■ THE TASK:
Retype all of the data without changing a single word.

■ STORED DATA:

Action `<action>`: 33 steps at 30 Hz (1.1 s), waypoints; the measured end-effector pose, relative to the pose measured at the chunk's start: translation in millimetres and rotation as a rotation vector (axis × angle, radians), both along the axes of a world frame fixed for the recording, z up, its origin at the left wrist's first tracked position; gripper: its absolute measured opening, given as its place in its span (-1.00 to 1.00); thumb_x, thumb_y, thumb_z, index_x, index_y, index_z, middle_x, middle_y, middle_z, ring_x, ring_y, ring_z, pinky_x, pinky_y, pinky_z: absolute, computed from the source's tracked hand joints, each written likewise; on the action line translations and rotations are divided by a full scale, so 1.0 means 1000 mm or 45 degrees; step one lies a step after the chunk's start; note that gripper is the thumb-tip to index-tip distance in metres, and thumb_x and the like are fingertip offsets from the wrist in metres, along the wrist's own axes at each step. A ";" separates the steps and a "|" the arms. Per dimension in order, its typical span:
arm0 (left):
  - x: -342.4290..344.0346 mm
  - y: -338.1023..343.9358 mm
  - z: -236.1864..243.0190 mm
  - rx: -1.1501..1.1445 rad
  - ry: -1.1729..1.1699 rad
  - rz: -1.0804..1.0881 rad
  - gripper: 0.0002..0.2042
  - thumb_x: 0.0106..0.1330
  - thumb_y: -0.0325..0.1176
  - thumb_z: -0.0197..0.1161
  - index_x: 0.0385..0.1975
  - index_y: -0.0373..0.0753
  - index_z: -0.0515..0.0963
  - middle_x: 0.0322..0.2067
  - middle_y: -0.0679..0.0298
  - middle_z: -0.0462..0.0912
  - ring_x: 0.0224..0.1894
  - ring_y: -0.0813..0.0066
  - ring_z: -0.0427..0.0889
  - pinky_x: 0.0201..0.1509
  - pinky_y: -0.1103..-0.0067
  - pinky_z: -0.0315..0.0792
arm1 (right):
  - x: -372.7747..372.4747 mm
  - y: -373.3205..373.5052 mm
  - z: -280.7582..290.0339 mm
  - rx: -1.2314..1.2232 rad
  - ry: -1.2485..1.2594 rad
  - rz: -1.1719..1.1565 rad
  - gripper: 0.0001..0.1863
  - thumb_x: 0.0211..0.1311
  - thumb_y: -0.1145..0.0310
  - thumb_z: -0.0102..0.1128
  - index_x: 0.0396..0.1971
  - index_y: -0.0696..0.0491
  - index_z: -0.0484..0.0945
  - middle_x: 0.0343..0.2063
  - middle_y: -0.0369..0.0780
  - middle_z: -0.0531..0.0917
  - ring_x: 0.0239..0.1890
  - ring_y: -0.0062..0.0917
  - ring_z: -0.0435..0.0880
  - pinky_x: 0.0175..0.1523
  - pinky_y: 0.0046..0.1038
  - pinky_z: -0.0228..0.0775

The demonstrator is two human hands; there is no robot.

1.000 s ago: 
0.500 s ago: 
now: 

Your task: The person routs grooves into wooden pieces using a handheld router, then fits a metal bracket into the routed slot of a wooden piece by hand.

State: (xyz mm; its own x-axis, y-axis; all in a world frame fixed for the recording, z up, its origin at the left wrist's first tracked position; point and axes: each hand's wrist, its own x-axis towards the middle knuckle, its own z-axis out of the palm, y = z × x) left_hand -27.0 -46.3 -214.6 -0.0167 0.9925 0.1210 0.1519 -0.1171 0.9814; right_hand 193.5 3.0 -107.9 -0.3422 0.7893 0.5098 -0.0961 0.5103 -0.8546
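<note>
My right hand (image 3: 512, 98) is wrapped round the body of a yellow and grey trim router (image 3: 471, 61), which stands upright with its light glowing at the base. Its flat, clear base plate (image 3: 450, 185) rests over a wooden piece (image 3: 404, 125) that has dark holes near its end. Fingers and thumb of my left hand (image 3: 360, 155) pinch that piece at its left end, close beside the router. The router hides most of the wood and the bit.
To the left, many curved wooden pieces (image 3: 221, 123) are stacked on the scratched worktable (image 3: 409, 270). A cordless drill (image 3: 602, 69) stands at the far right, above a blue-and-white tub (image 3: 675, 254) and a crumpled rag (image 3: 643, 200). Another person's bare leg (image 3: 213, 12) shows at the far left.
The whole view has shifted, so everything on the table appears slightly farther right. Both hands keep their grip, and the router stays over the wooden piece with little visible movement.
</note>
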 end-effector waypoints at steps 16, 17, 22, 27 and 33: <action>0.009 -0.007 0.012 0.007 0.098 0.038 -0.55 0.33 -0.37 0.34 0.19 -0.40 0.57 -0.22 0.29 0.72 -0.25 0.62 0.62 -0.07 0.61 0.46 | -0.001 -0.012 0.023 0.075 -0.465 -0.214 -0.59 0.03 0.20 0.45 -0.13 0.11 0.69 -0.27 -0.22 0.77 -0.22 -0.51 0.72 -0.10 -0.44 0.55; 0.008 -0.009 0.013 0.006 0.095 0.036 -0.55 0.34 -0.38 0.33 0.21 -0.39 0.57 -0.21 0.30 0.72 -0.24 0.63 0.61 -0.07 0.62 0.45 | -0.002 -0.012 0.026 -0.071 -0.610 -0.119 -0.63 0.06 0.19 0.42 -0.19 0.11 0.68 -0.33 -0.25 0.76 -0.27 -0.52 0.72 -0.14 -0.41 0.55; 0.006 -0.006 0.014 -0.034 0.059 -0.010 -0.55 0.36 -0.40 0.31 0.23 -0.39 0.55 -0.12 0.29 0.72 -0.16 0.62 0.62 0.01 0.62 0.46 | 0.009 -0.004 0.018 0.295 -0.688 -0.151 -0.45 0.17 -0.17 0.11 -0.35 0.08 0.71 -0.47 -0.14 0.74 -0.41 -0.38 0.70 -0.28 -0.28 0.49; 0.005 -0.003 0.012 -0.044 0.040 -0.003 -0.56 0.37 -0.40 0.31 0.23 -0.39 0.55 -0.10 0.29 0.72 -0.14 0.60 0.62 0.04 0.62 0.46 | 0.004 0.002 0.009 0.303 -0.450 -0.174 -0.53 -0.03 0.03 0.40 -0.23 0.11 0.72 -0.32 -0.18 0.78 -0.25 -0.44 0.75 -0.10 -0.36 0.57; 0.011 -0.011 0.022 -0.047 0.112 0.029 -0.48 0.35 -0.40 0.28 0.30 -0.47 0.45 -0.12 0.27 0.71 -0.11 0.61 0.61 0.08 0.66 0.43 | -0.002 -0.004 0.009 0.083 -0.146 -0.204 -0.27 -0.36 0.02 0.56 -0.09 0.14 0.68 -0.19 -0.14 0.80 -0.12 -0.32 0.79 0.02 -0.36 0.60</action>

■ ANSWER SPACE:
Action `<action>`: 33 steps at 30 Hz (1.1 s), waypoints; the measured end-effector pose, relative to the pose measured at the chunk's start: translation in millimetres and rotation as a rotation vector (axis × angle, radians), both along the axes of a world frame fixed for the recording, z up, its origin at the left wrist's first tracked position; gripper: its absolute measured opening, given as its place in its span (-1.00 to 1.00); thumb_x, thumb_y, thumb_z, index_x, index_y, index_z, middle_x, middle_y, middle_z, ring_x, ring_y, ring_z, pinky_x, pinky_y, pinky_z: absolute, computed from the source's tracked hand joints, each written likewise; on the action line translations and rotations are divided by a full scale, so 1.0 means 1000 mm or 45 degrees; step one lies a step after the chunk's start; note that gripper is the thumb-tip to index-tip distance in metres, and thumb_x and the like are fingertip offsets from the wrist in metres, along the wrist's own axes at each step. A ";" separates the steps and a "|" the arms. Per dimension in order, its typical span:
arm0 (left):
  - x: -342.4290..344.0346 mm
  - y: -338.1023..343.9358 mm
  - z: -236.1864..243.0190 mm
  - rx: -1.1501..1.1445 rad
  - ry: -1.1729..1.1699 rad
  - rz: -1.0804..1.0881 rad
  - gripper: 0.0002..0.2042
  - thumb_x: 0.0106..0.1330
  - thumb_y: -0.0325..0.1176
  - thumb_z: -0.0197..0.1161
  - index_x: 0.0385..0.1975
  - index_y: -0.0373..0.0753
  - index_z: -0.0515..0.0963
  - middle_x: 0.0322..0.2067
  - middle_y: -0.0679..0.0298
  - middle_z: -0.0462..0.0912
  - ring_x: 0.0224..0.1894
  - ring_y: -0.0813..0.0066
  - ring_z: -0.0427..0.0889
  - pinky_x: 0.0201..0.1509
  - pinky_y: -0.1103..-0.0067
  - pinky_z: -0.0315..0.0792
arm1 (right):
  - x: -372.7747..372.4747 mm
  - y: -373.3205..373.5052 mm
  - z: -280.7582..290.0339 mm
  - rx: -1.2314..1.2232 rad
  - ry: -1.2485..1.2594 rad
  - rz: -1.1719..1.1565 rad
  - gripper: 0.0001..0.1863
  - thumb_x: 0.0211..0.1311
  - thumb_y: -0.1145..0.0310
  - thumb_z: -0.0102..0.1128
  - index_x: 0.0396..0.1971
  - index_y: -0.0696..0.0491
  - index_z: -0.0484..0.0945
  - middle_x: 0.0343..0.2063
  - middle_y: -0.0369..0.0780
  - middle_z: -0.0531..0.0917
  - ring_x: 0.0239..0.1890
  - ring_y: -0.0062..0.0917
  - ring_z: -0.0435..0.0880
  - pinky_x: 0.0175..0.1523
  - pinky_y: 0.0046..0.1038
  - pinky_z: -0.0228..0.0775

The demonstrator is two human hands; there is no robot.

1.000 s ago: 
0.500 s ago: 
now: 

Your task: The person routs grooves into wooden pieces using a handheld router, then fits a metal bracket into the routed slot of a wooden piece by hand.

State: (xyz mm; its own x-axis, y-axis; all in a world frame fixed for the recording, z up, its origin at the left wrist's first tracked position; point and axes: each hand's wrist, its own x-axis towards the middle knuckle, its own z-axis out of the palm, y = z × x) left_hand -27.0 -46.3 -214.6 -0.0167 0.9925 0.1210 0.1519 -0.1171 0.9814; right_hand 193.5 3.0 -107.9 -0.3422 0.7893 0.5098 -0.0961 0.5103 -0.8546
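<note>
My right hand (image 3: 512, 98) is wrapped round the body of a yellow and grey trim router (image 3: 471, 61), which stands upright with its light glowing at the base. Its flat, clear base plate (image 3: 450, 185) rests over a wooden piece (image 3: 404, 125) that has dark holes near its end. Fingers and thumb of my left hand (image 3: 360, 155) pinch that piece at its left end, close beside the router. The router hides most of the wood and the bit.
To the left, many curved wooden pieces (image 3: 221, 123) are stacked on the scratched worktable (image 3: 409, 270). A cordless drill (image 3: 602, 69) stands at the far right, above a blue-and-white tub (image 3: 675, 254) and a crumpled rag (image 3: 643, 200). Another person's bare leg (image 3: 213, 12) shows at the far left.
The whole view has shifted, so everything on the table appears slightly farther right. Both hands keep their grip, and the router stays over the wooden piece with little visible movement.
</note>
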 end-effector waypoints at steps 16, 17, 22, 27 and 33: <action>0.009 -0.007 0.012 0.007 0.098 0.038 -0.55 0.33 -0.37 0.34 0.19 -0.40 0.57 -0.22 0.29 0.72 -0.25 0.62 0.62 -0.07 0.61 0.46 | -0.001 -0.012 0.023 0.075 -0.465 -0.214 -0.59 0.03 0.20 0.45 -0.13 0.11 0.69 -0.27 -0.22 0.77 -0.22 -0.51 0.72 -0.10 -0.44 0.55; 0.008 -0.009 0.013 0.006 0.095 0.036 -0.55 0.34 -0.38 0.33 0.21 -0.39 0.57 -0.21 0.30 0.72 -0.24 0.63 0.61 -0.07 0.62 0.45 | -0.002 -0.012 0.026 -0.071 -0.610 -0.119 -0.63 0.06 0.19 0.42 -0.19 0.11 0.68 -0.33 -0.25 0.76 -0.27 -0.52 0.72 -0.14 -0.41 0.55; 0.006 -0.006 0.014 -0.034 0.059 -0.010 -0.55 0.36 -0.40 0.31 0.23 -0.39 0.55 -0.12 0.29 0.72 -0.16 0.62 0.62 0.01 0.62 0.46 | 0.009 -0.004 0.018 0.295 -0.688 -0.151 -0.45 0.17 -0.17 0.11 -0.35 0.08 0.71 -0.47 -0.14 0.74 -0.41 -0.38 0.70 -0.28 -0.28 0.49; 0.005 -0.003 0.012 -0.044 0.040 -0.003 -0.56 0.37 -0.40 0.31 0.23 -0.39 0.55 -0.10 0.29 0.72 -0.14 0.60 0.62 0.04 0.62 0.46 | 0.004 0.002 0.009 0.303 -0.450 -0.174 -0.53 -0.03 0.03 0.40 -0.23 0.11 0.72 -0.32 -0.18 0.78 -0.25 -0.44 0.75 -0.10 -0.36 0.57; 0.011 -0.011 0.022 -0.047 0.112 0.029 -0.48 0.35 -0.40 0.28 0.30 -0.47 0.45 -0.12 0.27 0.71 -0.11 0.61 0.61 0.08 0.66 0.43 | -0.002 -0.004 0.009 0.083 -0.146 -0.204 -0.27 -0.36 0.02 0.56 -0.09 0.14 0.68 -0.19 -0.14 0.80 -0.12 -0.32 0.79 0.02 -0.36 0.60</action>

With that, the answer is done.